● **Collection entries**
┌──

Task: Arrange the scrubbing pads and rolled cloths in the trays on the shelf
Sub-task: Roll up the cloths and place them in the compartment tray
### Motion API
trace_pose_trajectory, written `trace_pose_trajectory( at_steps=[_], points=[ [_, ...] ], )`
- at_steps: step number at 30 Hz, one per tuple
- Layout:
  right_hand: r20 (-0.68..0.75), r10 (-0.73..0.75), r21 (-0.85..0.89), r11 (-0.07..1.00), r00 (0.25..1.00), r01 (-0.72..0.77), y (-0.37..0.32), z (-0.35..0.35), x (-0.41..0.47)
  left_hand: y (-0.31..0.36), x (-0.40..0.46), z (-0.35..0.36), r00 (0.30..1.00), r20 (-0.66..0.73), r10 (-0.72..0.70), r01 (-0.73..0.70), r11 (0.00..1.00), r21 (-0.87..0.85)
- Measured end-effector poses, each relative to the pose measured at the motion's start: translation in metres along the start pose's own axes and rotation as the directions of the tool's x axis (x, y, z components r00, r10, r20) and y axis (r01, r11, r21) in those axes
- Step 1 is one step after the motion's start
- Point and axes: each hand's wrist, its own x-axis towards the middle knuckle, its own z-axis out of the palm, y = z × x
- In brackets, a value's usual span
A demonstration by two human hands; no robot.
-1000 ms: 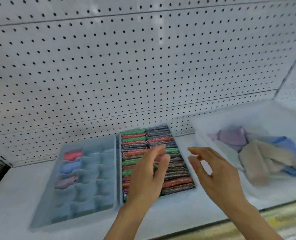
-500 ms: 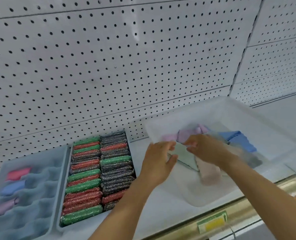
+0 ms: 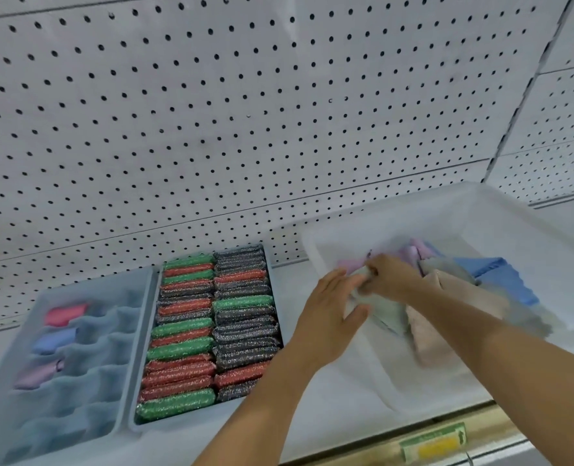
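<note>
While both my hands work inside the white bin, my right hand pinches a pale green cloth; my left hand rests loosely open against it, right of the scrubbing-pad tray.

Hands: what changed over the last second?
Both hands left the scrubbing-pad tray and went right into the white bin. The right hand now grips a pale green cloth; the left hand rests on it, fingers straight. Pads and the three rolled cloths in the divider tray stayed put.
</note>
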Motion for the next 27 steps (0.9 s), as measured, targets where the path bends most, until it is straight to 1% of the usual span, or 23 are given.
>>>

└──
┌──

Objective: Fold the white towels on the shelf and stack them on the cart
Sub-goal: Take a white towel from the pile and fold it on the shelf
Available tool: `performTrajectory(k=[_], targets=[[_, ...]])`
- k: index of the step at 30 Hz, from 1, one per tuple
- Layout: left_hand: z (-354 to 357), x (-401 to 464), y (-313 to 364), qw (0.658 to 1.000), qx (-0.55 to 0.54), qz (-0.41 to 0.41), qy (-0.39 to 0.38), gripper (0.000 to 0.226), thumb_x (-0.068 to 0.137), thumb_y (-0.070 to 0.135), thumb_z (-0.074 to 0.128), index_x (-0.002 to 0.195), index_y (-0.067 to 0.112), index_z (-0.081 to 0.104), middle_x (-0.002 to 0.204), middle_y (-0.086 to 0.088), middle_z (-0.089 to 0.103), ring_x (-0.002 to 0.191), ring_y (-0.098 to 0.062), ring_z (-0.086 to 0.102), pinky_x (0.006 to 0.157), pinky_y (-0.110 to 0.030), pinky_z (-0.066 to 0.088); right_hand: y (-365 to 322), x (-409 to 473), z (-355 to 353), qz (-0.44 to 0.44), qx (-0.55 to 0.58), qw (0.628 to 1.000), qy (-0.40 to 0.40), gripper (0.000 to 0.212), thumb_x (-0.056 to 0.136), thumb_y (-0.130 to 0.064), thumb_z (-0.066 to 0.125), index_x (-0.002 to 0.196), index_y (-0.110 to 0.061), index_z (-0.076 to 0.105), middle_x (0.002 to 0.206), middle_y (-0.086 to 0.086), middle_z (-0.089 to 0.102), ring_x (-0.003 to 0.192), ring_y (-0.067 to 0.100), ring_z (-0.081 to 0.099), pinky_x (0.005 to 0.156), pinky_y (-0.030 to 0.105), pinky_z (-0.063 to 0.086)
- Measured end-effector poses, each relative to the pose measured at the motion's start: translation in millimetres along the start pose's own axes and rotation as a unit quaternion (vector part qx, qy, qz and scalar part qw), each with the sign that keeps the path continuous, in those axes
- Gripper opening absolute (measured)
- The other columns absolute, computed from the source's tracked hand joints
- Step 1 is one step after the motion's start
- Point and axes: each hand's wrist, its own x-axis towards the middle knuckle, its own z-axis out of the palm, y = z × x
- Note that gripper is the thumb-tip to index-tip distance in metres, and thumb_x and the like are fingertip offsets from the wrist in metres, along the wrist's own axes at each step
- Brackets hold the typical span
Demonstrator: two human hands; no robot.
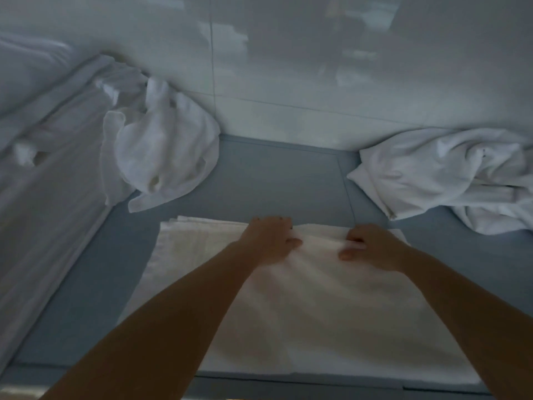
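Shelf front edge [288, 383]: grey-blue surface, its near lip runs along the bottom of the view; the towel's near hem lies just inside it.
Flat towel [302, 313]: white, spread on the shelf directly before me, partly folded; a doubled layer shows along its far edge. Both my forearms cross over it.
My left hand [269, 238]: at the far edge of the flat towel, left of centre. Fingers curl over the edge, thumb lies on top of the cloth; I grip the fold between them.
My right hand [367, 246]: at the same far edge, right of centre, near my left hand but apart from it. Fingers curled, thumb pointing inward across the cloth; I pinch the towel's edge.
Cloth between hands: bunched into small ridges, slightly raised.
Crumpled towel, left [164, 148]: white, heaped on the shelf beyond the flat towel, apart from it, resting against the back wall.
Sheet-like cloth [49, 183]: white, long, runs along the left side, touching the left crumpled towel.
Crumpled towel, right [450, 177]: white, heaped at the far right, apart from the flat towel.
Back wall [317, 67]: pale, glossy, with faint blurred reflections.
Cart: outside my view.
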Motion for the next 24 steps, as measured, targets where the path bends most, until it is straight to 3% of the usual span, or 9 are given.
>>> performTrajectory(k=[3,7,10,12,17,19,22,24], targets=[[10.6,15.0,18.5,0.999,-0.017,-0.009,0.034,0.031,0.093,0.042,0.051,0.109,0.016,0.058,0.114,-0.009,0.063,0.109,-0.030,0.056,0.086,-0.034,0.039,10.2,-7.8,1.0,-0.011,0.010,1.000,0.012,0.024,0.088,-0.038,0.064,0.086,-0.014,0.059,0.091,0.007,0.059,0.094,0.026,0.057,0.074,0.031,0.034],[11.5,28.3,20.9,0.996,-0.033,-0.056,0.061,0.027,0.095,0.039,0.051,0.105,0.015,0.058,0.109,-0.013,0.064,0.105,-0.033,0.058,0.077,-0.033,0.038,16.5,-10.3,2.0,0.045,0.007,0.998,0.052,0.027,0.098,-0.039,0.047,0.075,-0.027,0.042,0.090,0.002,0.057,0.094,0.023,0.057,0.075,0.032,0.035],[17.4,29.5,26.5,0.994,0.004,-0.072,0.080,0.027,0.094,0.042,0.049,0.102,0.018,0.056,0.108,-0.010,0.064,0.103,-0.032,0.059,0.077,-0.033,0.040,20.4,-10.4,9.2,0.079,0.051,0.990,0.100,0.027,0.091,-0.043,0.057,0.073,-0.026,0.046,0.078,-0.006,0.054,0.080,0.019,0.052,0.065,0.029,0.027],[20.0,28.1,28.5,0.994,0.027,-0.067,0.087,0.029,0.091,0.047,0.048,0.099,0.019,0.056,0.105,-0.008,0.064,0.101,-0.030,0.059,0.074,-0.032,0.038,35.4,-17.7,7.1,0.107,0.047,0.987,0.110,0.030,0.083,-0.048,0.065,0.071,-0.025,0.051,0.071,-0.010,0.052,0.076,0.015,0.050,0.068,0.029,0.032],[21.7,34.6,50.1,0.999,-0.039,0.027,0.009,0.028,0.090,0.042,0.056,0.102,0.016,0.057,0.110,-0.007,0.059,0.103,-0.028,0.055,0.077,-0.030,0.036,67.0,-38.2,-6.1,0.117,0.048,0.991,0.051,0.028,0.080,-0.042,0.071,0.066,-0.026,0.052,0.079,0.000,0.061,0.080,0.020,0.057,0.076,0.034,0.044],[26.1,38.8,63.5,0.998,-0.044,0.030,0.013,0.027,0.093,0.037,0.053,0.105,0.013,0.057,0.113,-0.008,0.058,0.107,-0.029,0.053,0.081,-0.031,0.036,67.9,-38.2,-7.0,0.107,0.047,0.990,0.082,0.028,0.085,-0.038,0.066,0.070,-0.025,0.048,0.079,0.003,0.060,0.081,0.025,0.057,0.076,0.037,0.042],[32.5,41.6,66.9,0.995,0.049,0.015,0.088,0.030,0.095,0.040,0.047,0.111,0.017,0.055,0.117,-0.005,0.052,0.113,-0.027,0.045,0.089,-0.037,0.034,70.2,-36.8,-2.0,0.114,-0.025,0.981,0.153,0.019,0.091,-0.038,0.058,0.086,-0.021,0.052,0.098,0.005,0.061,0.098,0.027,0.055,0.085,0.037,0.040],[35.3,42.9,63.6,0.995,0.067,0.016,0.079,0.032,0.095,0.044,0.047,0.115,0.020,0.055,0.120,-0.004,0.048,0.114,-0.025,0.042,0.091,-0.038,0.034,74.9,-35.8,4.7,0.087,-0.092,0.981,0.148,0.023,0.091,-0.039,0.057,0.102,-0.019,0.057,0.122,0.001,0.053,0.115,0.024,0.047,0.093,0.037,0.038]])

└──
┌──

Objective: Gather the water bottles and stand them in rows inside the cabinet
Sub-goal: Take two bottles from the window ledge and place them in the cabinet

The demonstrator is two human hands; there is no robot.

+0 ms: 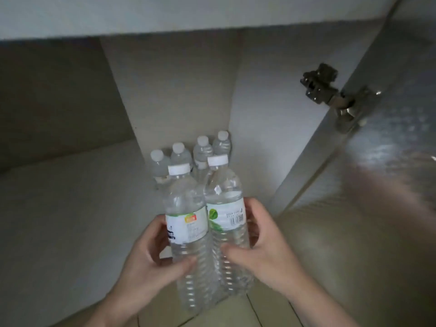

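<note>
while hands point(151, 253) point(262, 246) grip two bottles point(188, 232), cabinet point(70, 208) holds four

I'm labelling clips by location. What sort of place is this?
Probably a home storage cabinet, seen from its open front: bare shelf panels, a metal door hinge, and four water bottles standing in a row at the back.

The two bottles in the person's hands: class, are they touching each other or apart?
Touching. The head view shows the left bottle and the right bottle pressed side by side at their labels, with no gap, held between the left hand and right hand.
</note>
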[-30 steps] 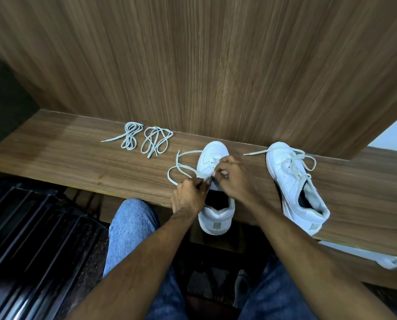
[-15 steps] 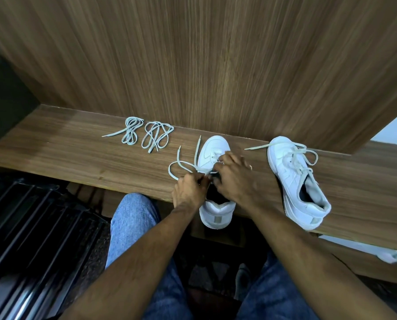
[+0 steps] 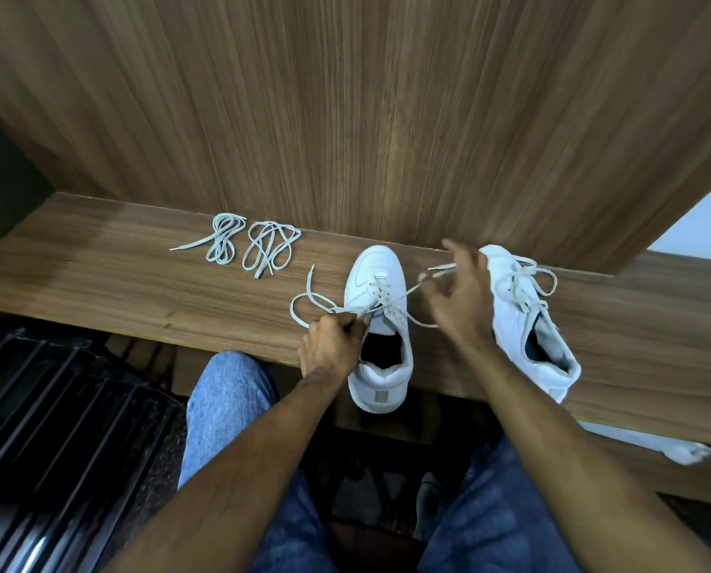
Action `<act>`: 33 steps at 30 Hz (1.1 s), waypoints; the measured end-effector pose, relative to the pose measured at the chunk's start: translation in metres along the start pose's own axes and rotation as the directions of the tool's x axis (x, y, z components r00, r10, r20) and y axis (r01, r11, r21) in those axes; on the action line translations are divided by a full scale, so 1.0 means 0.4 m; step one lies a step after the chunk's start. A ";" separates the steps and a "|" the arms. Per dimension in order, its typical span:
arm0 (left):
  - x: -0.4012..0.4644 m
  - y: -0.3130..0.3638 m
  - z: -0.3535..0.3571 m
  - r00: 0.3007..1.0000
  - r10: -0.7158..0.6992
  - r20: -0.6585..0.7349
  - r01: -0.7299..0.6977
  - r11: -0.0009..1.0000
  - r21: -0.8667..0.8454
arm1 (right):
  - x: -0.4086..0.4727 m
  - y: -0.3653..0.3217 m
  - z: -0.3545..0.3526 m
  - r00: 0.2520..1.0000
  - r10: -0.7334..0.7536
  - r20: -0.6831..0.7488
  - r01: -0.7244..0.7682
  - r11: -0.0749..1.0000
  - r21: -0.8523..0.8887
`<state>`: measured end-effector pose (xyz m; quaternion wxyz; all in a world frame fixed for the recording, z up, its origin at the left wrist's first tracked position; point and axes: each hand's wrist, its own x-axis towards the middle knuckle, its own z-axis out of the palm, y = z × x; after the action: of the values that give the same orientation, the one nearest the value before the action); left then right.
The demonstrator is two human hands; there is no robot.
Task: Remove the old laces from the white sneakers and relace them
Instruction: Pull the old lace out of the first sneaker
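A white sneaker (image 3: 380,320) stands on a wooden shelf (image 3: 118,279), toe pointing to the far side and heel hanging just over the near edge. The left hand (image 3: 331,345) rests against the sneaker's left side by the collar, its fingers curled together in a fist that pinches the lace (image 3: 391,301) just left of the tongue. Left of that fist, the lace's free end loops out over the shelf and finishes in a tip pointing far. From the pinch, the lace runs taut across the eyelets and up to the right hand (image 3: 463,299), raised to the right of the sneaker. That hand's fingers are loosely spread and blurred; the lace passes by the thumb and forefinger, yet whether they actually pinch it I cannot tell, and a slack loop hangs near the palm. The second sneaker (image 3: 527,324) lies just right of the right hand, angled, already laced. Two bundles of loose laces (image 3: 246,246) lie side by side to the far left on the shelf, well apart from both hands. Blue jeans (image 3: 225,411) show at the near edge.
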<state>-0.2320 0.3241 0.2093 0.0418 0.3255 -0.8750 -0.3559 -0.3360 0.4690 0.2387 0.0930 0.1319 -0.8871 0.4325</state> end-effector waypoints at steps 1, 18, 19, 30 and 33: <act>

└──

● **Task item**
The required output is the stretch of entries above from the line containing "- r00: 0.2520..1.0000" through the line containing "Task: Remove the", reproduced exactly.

● **Result for this exercise**
  - r00: 0.2520..1.0000
  - r10: -0.7334..0.7536
  - r20: -0.6831..0.7488
  - r01: -0.7244..0.7682
  - r11: -0.0749..1.0000
  - r21: -0.8523..0.8887
`<state>`: measured end-effector pose (xyz m; quaternion wxyz; all in a world frame fixed for the recording, z up, its origin at the left wrist's first tracked position; point and axes: each hand's wrist, its own x-axis towards the middle knuckle, its own z-axis out of the palm, y = z × x; after the action: of the values that give the same orientation, the one nearest the value before the action); left then right.
The demonstrator is two human hands; there is no robot.
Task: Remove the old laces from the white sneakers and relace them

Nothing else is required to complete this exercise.